#### Task to complete:
Lines with "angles": report how many there are in the listing below, giving the number and nothing else.

#### Supplied information:
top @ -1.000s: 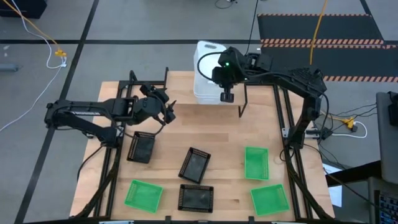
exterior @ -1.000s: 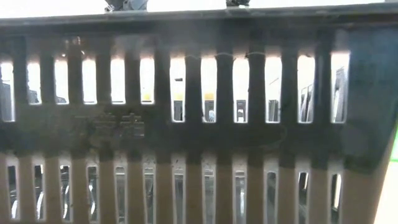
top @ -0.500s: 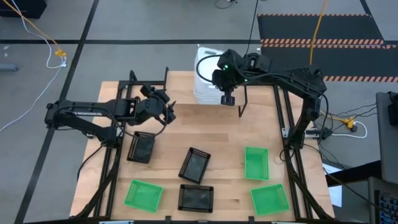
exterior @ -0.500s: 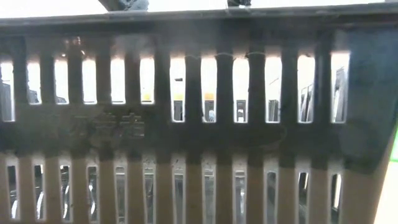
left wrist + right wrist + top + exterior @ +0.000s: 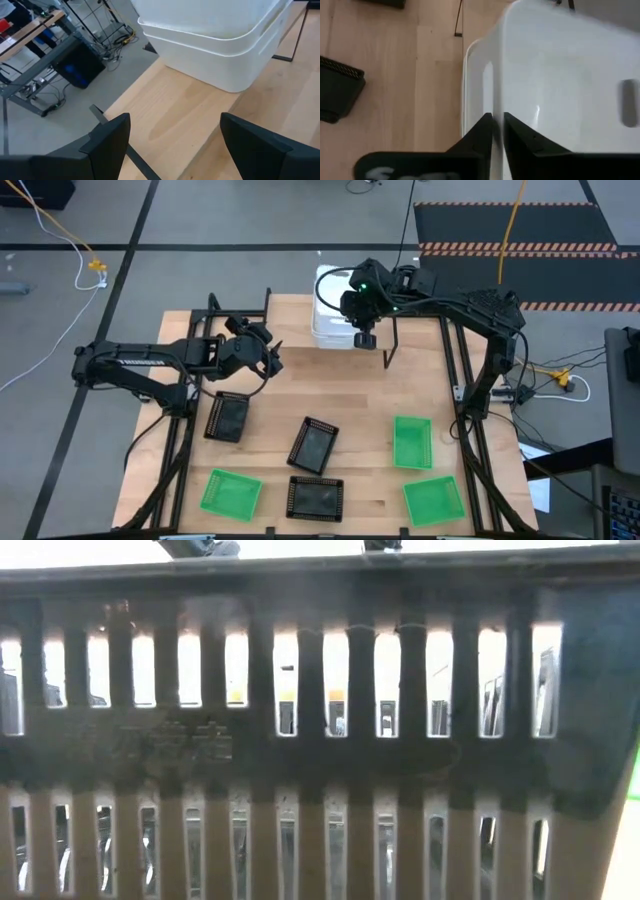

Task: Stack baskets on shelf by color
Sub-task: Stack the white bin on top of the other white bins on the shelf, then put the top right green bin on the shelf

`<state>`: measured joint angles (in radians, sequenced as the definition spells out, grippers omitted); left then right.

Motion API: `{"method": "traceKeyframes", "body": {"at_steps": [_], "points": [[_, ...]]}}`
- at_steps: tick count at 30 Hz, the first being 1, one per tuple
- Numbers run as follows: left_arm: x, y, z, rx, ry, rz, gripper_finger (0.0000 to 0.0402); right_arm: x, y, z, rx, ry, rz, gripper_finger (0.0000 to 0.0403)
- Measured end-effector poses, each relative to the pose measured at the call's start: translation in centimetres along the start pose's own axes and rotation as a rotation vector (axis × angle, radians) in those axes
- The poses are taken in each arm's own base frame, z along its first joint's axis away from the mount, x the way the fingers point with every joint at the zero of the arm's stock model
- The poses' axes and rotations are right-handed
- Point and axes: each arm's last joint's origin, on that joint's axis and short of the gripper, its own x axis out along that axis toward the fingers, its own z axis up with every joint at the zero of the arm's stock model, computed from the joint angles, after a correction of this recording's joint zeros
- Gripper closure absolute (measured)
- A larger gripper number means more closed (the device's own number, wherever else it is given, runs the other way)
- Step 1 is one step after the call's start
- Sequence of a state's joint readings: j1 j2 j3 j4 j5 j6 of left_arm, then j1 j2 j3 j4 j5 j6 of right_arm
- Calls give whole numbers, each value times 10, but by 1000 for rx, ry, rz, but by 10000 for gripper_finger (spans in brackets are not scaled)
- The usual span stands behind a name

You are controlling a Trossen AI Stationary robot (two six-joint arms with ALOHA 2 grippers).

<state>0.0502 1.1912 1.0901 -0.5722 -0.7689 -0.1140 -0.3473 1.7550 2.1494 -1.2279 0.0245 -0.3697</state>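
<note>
A stack of white baskets (image 5: 332, 308) stands on light wood at the table's far edge. My right gripper (image 5: 365, 337) is above the stack's near right corner, shut on the top basket. My left gripper (image 5: 272, 360) hangs open to the left of the stack, nothing between its fingers (image 5: 172, 145). Three black mesh baskets (image 5: 227, 417) (image 5: 314, 444) (image 5: 315, 498) and three green ones (image 5: 231, 493) (image 5: 412, 441) (image 5: 434, 501) lie on the table's near half. I cannot tell the shelf's board from the tabletop. A thin black leg (image 5: 390, 348) shows beside the stack. My right gripper has the top white basket's side wall (image 5: 495, 102) between its two fingers, one inside the basket and one outside, with only a slim gap. The fingers slant down from the table's near right side. The basket rests on the white stack below it.
A black mesh basket wall (image 5: 320, 740) stands right in front of the low camera and blocks nearly all of that view. The black frame rails (image 5: 455, 380) run along the table's left and right sides. Bare wood lies between the stack and the loose baskets.
The top white basket has sunk onto the stack, its far end coming down. My right gripper has stayed at the stack's near right corner.
</note>
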Motion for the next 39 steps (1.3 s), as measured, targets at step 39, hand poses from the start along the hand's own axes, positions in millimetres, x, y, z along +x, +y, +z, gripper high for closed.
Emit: {"method": "traceKeyframes", "body": {"at_steps": [39], "points": [[-5, -3, -13, -16, 91, -4, 92, -44, 96, -87, 22, -549, 132, 397]]}}
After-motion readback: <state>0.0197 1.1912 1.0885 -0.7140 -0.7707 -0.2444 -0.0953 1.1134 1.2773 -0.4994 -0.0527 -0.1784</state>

#### Task solution:
2